» **Stored data**:
BEGIN

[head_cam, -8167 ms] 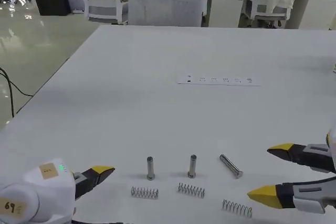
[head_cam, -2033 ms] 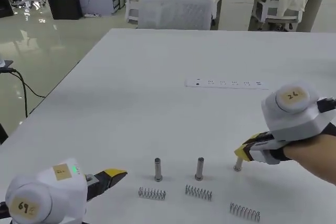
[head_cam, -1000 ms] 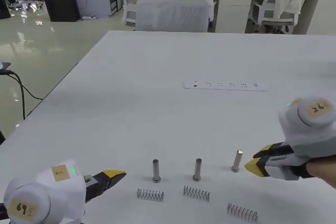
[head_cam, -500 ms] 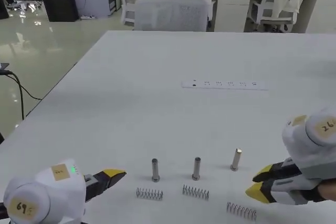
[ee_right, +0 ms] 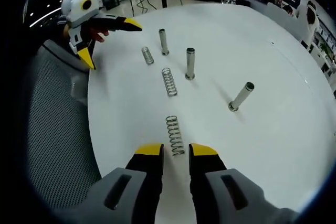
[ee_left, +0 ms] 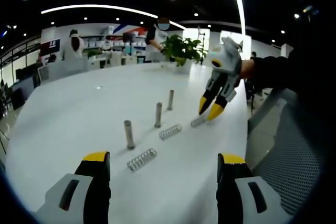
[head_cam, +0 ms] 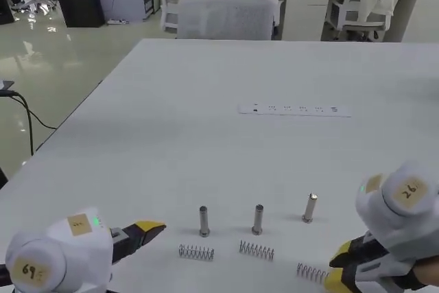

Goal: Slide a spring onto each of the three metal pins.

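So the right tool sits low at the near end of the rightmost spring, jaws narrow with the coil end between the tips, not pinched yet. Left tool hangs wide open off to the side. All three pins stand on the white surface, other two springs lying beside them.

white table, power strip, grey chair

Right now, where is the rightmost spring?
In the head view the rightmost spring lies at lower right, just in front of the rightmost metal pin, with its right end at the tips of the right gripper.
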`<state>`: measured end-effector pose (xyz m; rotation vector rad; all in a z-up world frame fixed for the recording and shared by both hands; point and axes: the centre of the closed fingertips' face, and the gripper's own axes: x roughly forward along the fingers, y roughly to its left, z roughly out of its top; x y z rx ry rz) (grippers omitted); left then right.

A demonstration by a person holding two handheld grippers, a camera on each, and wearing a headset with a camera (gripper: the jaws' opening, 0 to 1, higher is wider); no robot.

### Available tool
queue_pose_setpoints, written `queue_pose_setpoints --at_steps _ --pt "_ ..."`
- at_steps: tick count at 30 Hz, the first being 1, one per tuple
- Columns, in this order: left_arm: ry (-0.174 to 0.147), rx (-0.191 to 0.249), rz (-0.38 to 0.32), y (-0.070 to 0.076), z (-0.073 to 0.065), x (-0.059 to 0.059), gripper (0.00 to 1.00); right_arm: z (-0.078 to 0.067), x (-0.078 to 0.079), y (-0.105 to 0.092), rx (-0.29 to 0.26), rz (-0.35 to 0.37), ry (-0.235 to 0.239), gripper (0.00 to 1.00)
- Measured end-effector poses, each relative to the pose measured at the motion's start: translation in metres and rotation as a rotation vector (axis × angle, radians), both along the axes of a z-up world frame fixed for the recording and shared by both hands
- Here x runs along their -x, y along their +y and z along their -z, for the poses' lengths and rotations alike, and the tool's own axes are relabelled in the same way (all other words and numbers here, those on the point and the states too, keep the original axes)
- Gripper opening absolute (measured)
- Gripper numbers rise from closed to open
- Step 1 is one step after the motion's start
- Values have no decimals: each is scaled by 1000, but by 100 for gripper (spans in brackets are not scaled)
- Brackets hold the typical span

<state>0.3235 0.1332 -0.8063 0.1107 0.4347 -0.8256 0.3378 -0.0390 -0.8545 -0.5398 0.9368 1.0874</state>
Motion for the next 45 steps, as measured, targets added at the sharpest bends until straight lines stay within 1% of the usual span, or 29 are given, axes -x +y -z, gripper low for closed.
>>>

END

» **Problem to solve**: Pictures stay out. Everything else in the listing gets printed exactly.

» **Output of the task**:
[head_cam, -8167 ms] 
[head_cam, -2033 ms] 
[head_cam, -1000 ms] 
[head_cam, -500 ms] 
[ee_right, +0 ms] 
[ee_left, +0 ms] 
[head_cam, +0 ms] 

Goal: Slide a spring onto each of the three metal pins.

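So the right tool sits low at the near end of the rightmost spring, jaws narrow with the coil end between the tips, not pinched yet. Left tool hangs wide open off to the side. All three pins stand on the white surface, other two springs lying beside them.

white table, power strip, grey chair

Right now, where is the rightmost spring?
In the head view the rightmost spring lies at lower right, just in front of the rightmost metal pin, with its right end at the tips of the right gripper.
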`<state>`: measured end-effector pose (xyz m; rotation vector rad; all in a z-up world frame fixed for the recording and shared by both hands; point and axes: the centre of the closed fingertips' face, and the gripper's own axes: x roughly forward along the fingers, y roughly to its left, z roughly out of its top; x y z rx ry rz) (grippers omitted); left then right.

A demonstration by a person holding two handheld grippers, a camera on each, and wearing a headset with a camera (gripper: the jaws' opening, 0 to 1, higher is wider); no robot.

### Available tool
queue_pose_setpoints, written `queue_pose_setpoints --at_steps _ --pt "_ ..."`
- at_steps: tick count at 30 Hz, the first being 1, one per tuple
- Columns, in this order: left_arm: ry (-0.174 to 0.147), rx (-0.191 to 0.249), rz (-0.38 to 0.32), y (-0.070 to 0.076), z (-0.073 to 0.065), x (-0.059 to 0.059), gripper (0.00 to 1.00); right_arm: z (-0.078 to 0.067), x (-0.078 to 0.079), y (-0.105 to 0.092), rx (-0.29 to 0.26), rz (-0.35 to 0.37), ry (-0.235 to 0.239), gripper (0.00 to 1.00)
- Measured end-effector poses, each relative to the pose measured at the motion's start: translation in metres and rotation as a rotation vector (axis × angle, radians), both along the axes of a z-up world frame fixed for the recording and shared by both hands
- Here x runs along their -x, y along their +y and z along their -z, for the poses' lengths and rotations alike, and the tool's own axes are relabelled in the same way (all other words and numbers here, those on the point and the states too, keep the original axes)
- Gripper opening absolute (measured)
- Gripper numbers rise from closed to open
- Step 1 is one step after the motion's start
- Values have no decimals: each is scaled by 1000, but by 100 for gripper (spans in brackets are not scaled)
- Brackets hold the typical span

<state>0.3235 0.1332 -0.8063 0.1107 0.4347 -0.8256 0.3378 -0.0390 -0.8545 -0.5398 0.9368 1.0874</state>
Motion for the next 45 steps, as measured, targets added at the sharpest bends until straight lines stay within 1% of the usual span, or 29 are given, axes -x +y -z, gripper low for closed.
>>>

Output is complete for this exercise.